Records excerpted from a collection:
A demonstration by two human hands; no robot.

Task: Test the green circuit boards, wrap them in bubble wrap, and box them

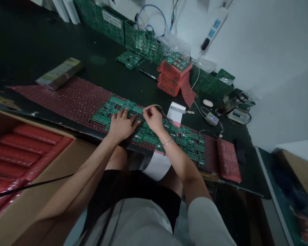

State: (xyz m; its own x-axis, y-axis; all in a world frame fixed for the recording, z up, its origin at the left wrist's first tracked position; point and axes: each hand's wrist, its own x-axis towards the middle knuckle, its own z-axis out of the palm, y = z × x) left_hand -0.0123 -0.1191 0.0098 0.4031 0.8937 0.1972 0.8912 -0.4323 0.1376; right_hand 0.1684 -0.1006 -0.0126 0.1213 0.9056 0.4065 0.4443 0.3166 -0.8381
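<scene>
Green circuit boards [192, 145] lie in a row on a strip of red bubble wrap [66, 99] along the table's front edge. My left hand [122, 125] rests on the boards, palm down with fingers apart, holding nothing. Just right of it, my right hand [154, 119] pinches the end of a thin cable [173, 124] against a board. From the fingers the cable loops back over the boards to the right, toward a small meter with a lit display [212, 119]. My fingertips hide the cable's tip.
A red-wrapped stack of boards [173, 77] stands behind, near a pen [148, 74] and loose boards [129, 59]. A wrapped pack [228, 160] lies at the right end. Below left, a cardboard box [59, 164] holds red wrapped bundles. A power strip [215, 27] hangs on the wall.
</scene>
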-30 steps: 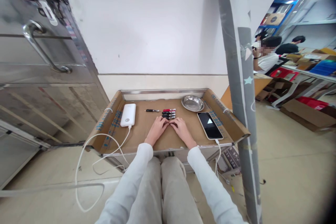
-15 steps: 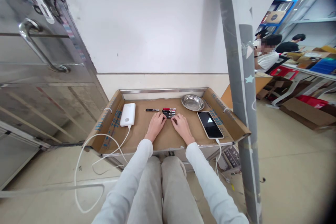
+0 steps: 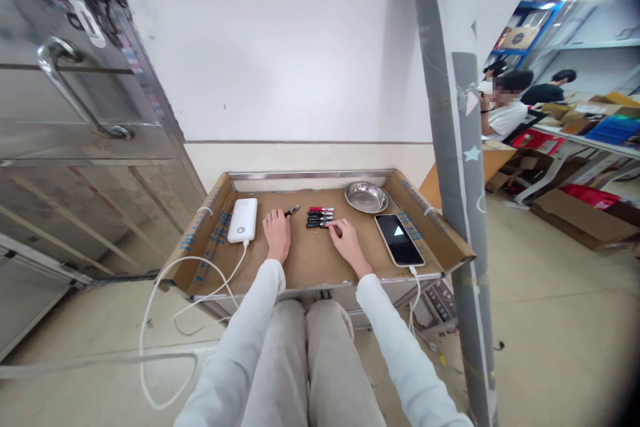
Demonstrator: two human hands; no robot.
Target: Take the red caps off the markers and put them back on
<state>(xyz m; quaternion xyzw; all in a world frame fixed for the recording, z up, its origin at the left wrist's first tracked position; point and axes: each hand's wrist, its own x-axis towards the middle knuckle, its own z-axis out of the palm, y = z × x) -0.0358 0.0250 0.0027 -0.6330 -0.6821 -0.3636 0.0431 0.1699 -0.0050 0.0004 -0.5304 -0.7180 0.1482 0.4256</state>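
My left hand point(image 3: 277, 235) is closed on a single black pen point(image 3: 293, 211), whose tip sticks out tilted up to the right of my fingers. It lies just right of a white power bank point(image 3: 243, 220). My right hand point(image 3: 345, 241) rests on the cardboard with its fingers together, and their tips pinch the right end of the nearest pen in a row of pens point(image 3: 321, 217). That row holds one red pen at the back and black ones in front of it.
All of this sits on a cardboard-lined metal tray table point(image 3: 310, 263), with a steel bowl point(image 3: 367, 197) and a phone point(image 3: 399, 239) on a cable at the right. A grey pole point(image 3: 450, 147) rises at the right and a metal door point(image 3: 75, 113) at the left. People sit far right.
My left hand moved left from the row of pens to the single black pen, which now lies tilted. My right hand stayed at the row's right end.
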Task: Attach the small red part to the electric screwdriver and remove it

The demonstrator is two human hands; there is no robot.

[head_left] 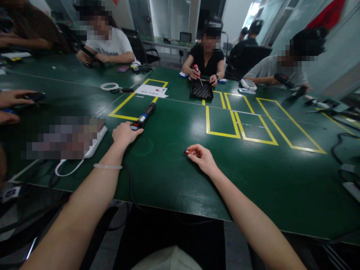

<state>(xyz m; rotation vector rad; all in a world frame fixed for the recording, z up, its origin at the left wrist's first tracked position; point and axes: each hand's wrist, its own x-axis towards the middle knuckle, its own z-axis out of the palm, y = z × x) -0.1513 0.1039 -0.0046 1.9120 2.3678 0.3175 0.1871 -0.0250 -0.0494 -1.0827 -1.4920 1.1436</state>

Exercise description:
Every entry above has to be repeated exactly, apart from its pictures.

Output below:
A demonstration by two human hands; no robot.

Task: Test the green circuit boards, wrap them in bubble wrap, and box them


State: (xyz m; its own x-axis, y-axis; all in a world frame fixed for the recording, z up, its origin at the left wrist's first tracked position; point and axes: each hand's wrist, its own x-axis towards the middle knuckle, its own z-axis out of the palm, y = z × x) left_hand -0.0123 -0.1191 0.0098 0.4031 0.8937 0.1972 0.8912 -0.4323 0.1376; right_hand 0.1684 -0.1006 -0.0126 0.1213 0.9056 0.4065 0.4443 0.3166 -0.8381
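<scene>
Green circuit boards [192, 145] lie in a row on a strip of red bubble wrap [66, 99] along the table's front edge. My left hand [122, 125] rests on the boards, palm down with fingers apart, holding nothing. Just right of it, my right hand [154, 119] pinches the end of a thin cable [173, 124] against a board. From the fingers the cable loops back over the boards to the right, toward a small meter with a lit display [212, 119]. My fingertips hide the cable's tip.
A red-wrapped stack of boards [173, 77] stands behind, near a pen [148, 74] and loose boards [129, 59]. A wrapped pack [228, 160] lies at the right end. Below left, a cardboard box [59, 164] holds red wrapped bundles. A power strip [215, 27] hangs on the wall.
</scene>
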-30 steps: 
-15 steps: 
+0 steps: 
Demonstrator: two human hands; no robot.
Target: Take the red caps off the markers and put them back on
<state>(xyz m; quaternion xyzw; all in a world frame fixed for the recording, z up, its origin at the left wrist's first tracked position; point and axes: each hand's wrist, its own x-axis towards the middle knuckle, its own z-axis out of the palm, y = z × x) -0.0358 0.0250 0.0027 -0.6330 -0.6821 -0.3636 0.0431 0.1699 -0.0050 0.0004 -0.5304 -0.7180 0.1482 0.4256</state>
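My left hand point(image 3: 277, 235) is closed on a single black pen point(image 3: 293, 211), whose tip sticks out tilted up to the right of my fingers. It lies just right of a white power bank point(image 3: 243, 220). My right hand point(image 3: 345, 241) rests on the cardboard with its fingers together, and their tips pinch the right end of the nearest pen in a row of pens point(image 3: 321, 217). That row holds one red pen at the back and black ones in front of it.
All of this sits on a cardboard-lined metal tray table point(image 3: 310, 263), with a steel bowl point(image 3: 367, 197) and a phone point(image 3: 399, 239) on a cable at the right. A grey pole point(image 3: 450, 147) rises at the right and a metal door point(image 3: 75, 113) at the left. People sit far right.
My left hand moved left from the row of pens to the single black pen, which now lies tilted. My right hand stayed at the row's right end.
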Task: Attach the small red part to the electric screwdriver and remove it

The demonstrator is two human hands; there is no robot.

[head_left] 

<state>(xyz m; rotation vector rad; all in a world frame fixed for the recording, z up, its origin at the left wrist's first tracked position; point and axes: each hand's wrist, its own x-axis towards the middle knuckle, its own z-axis out of the palm, y = z × x) -0.1513 0.1039 -0.0046 1.9120 2.3678 0.3175 0.1871 -0.0250 -0.0494 -1.0827 -1.4920 1.1436</state>

This concludes the output.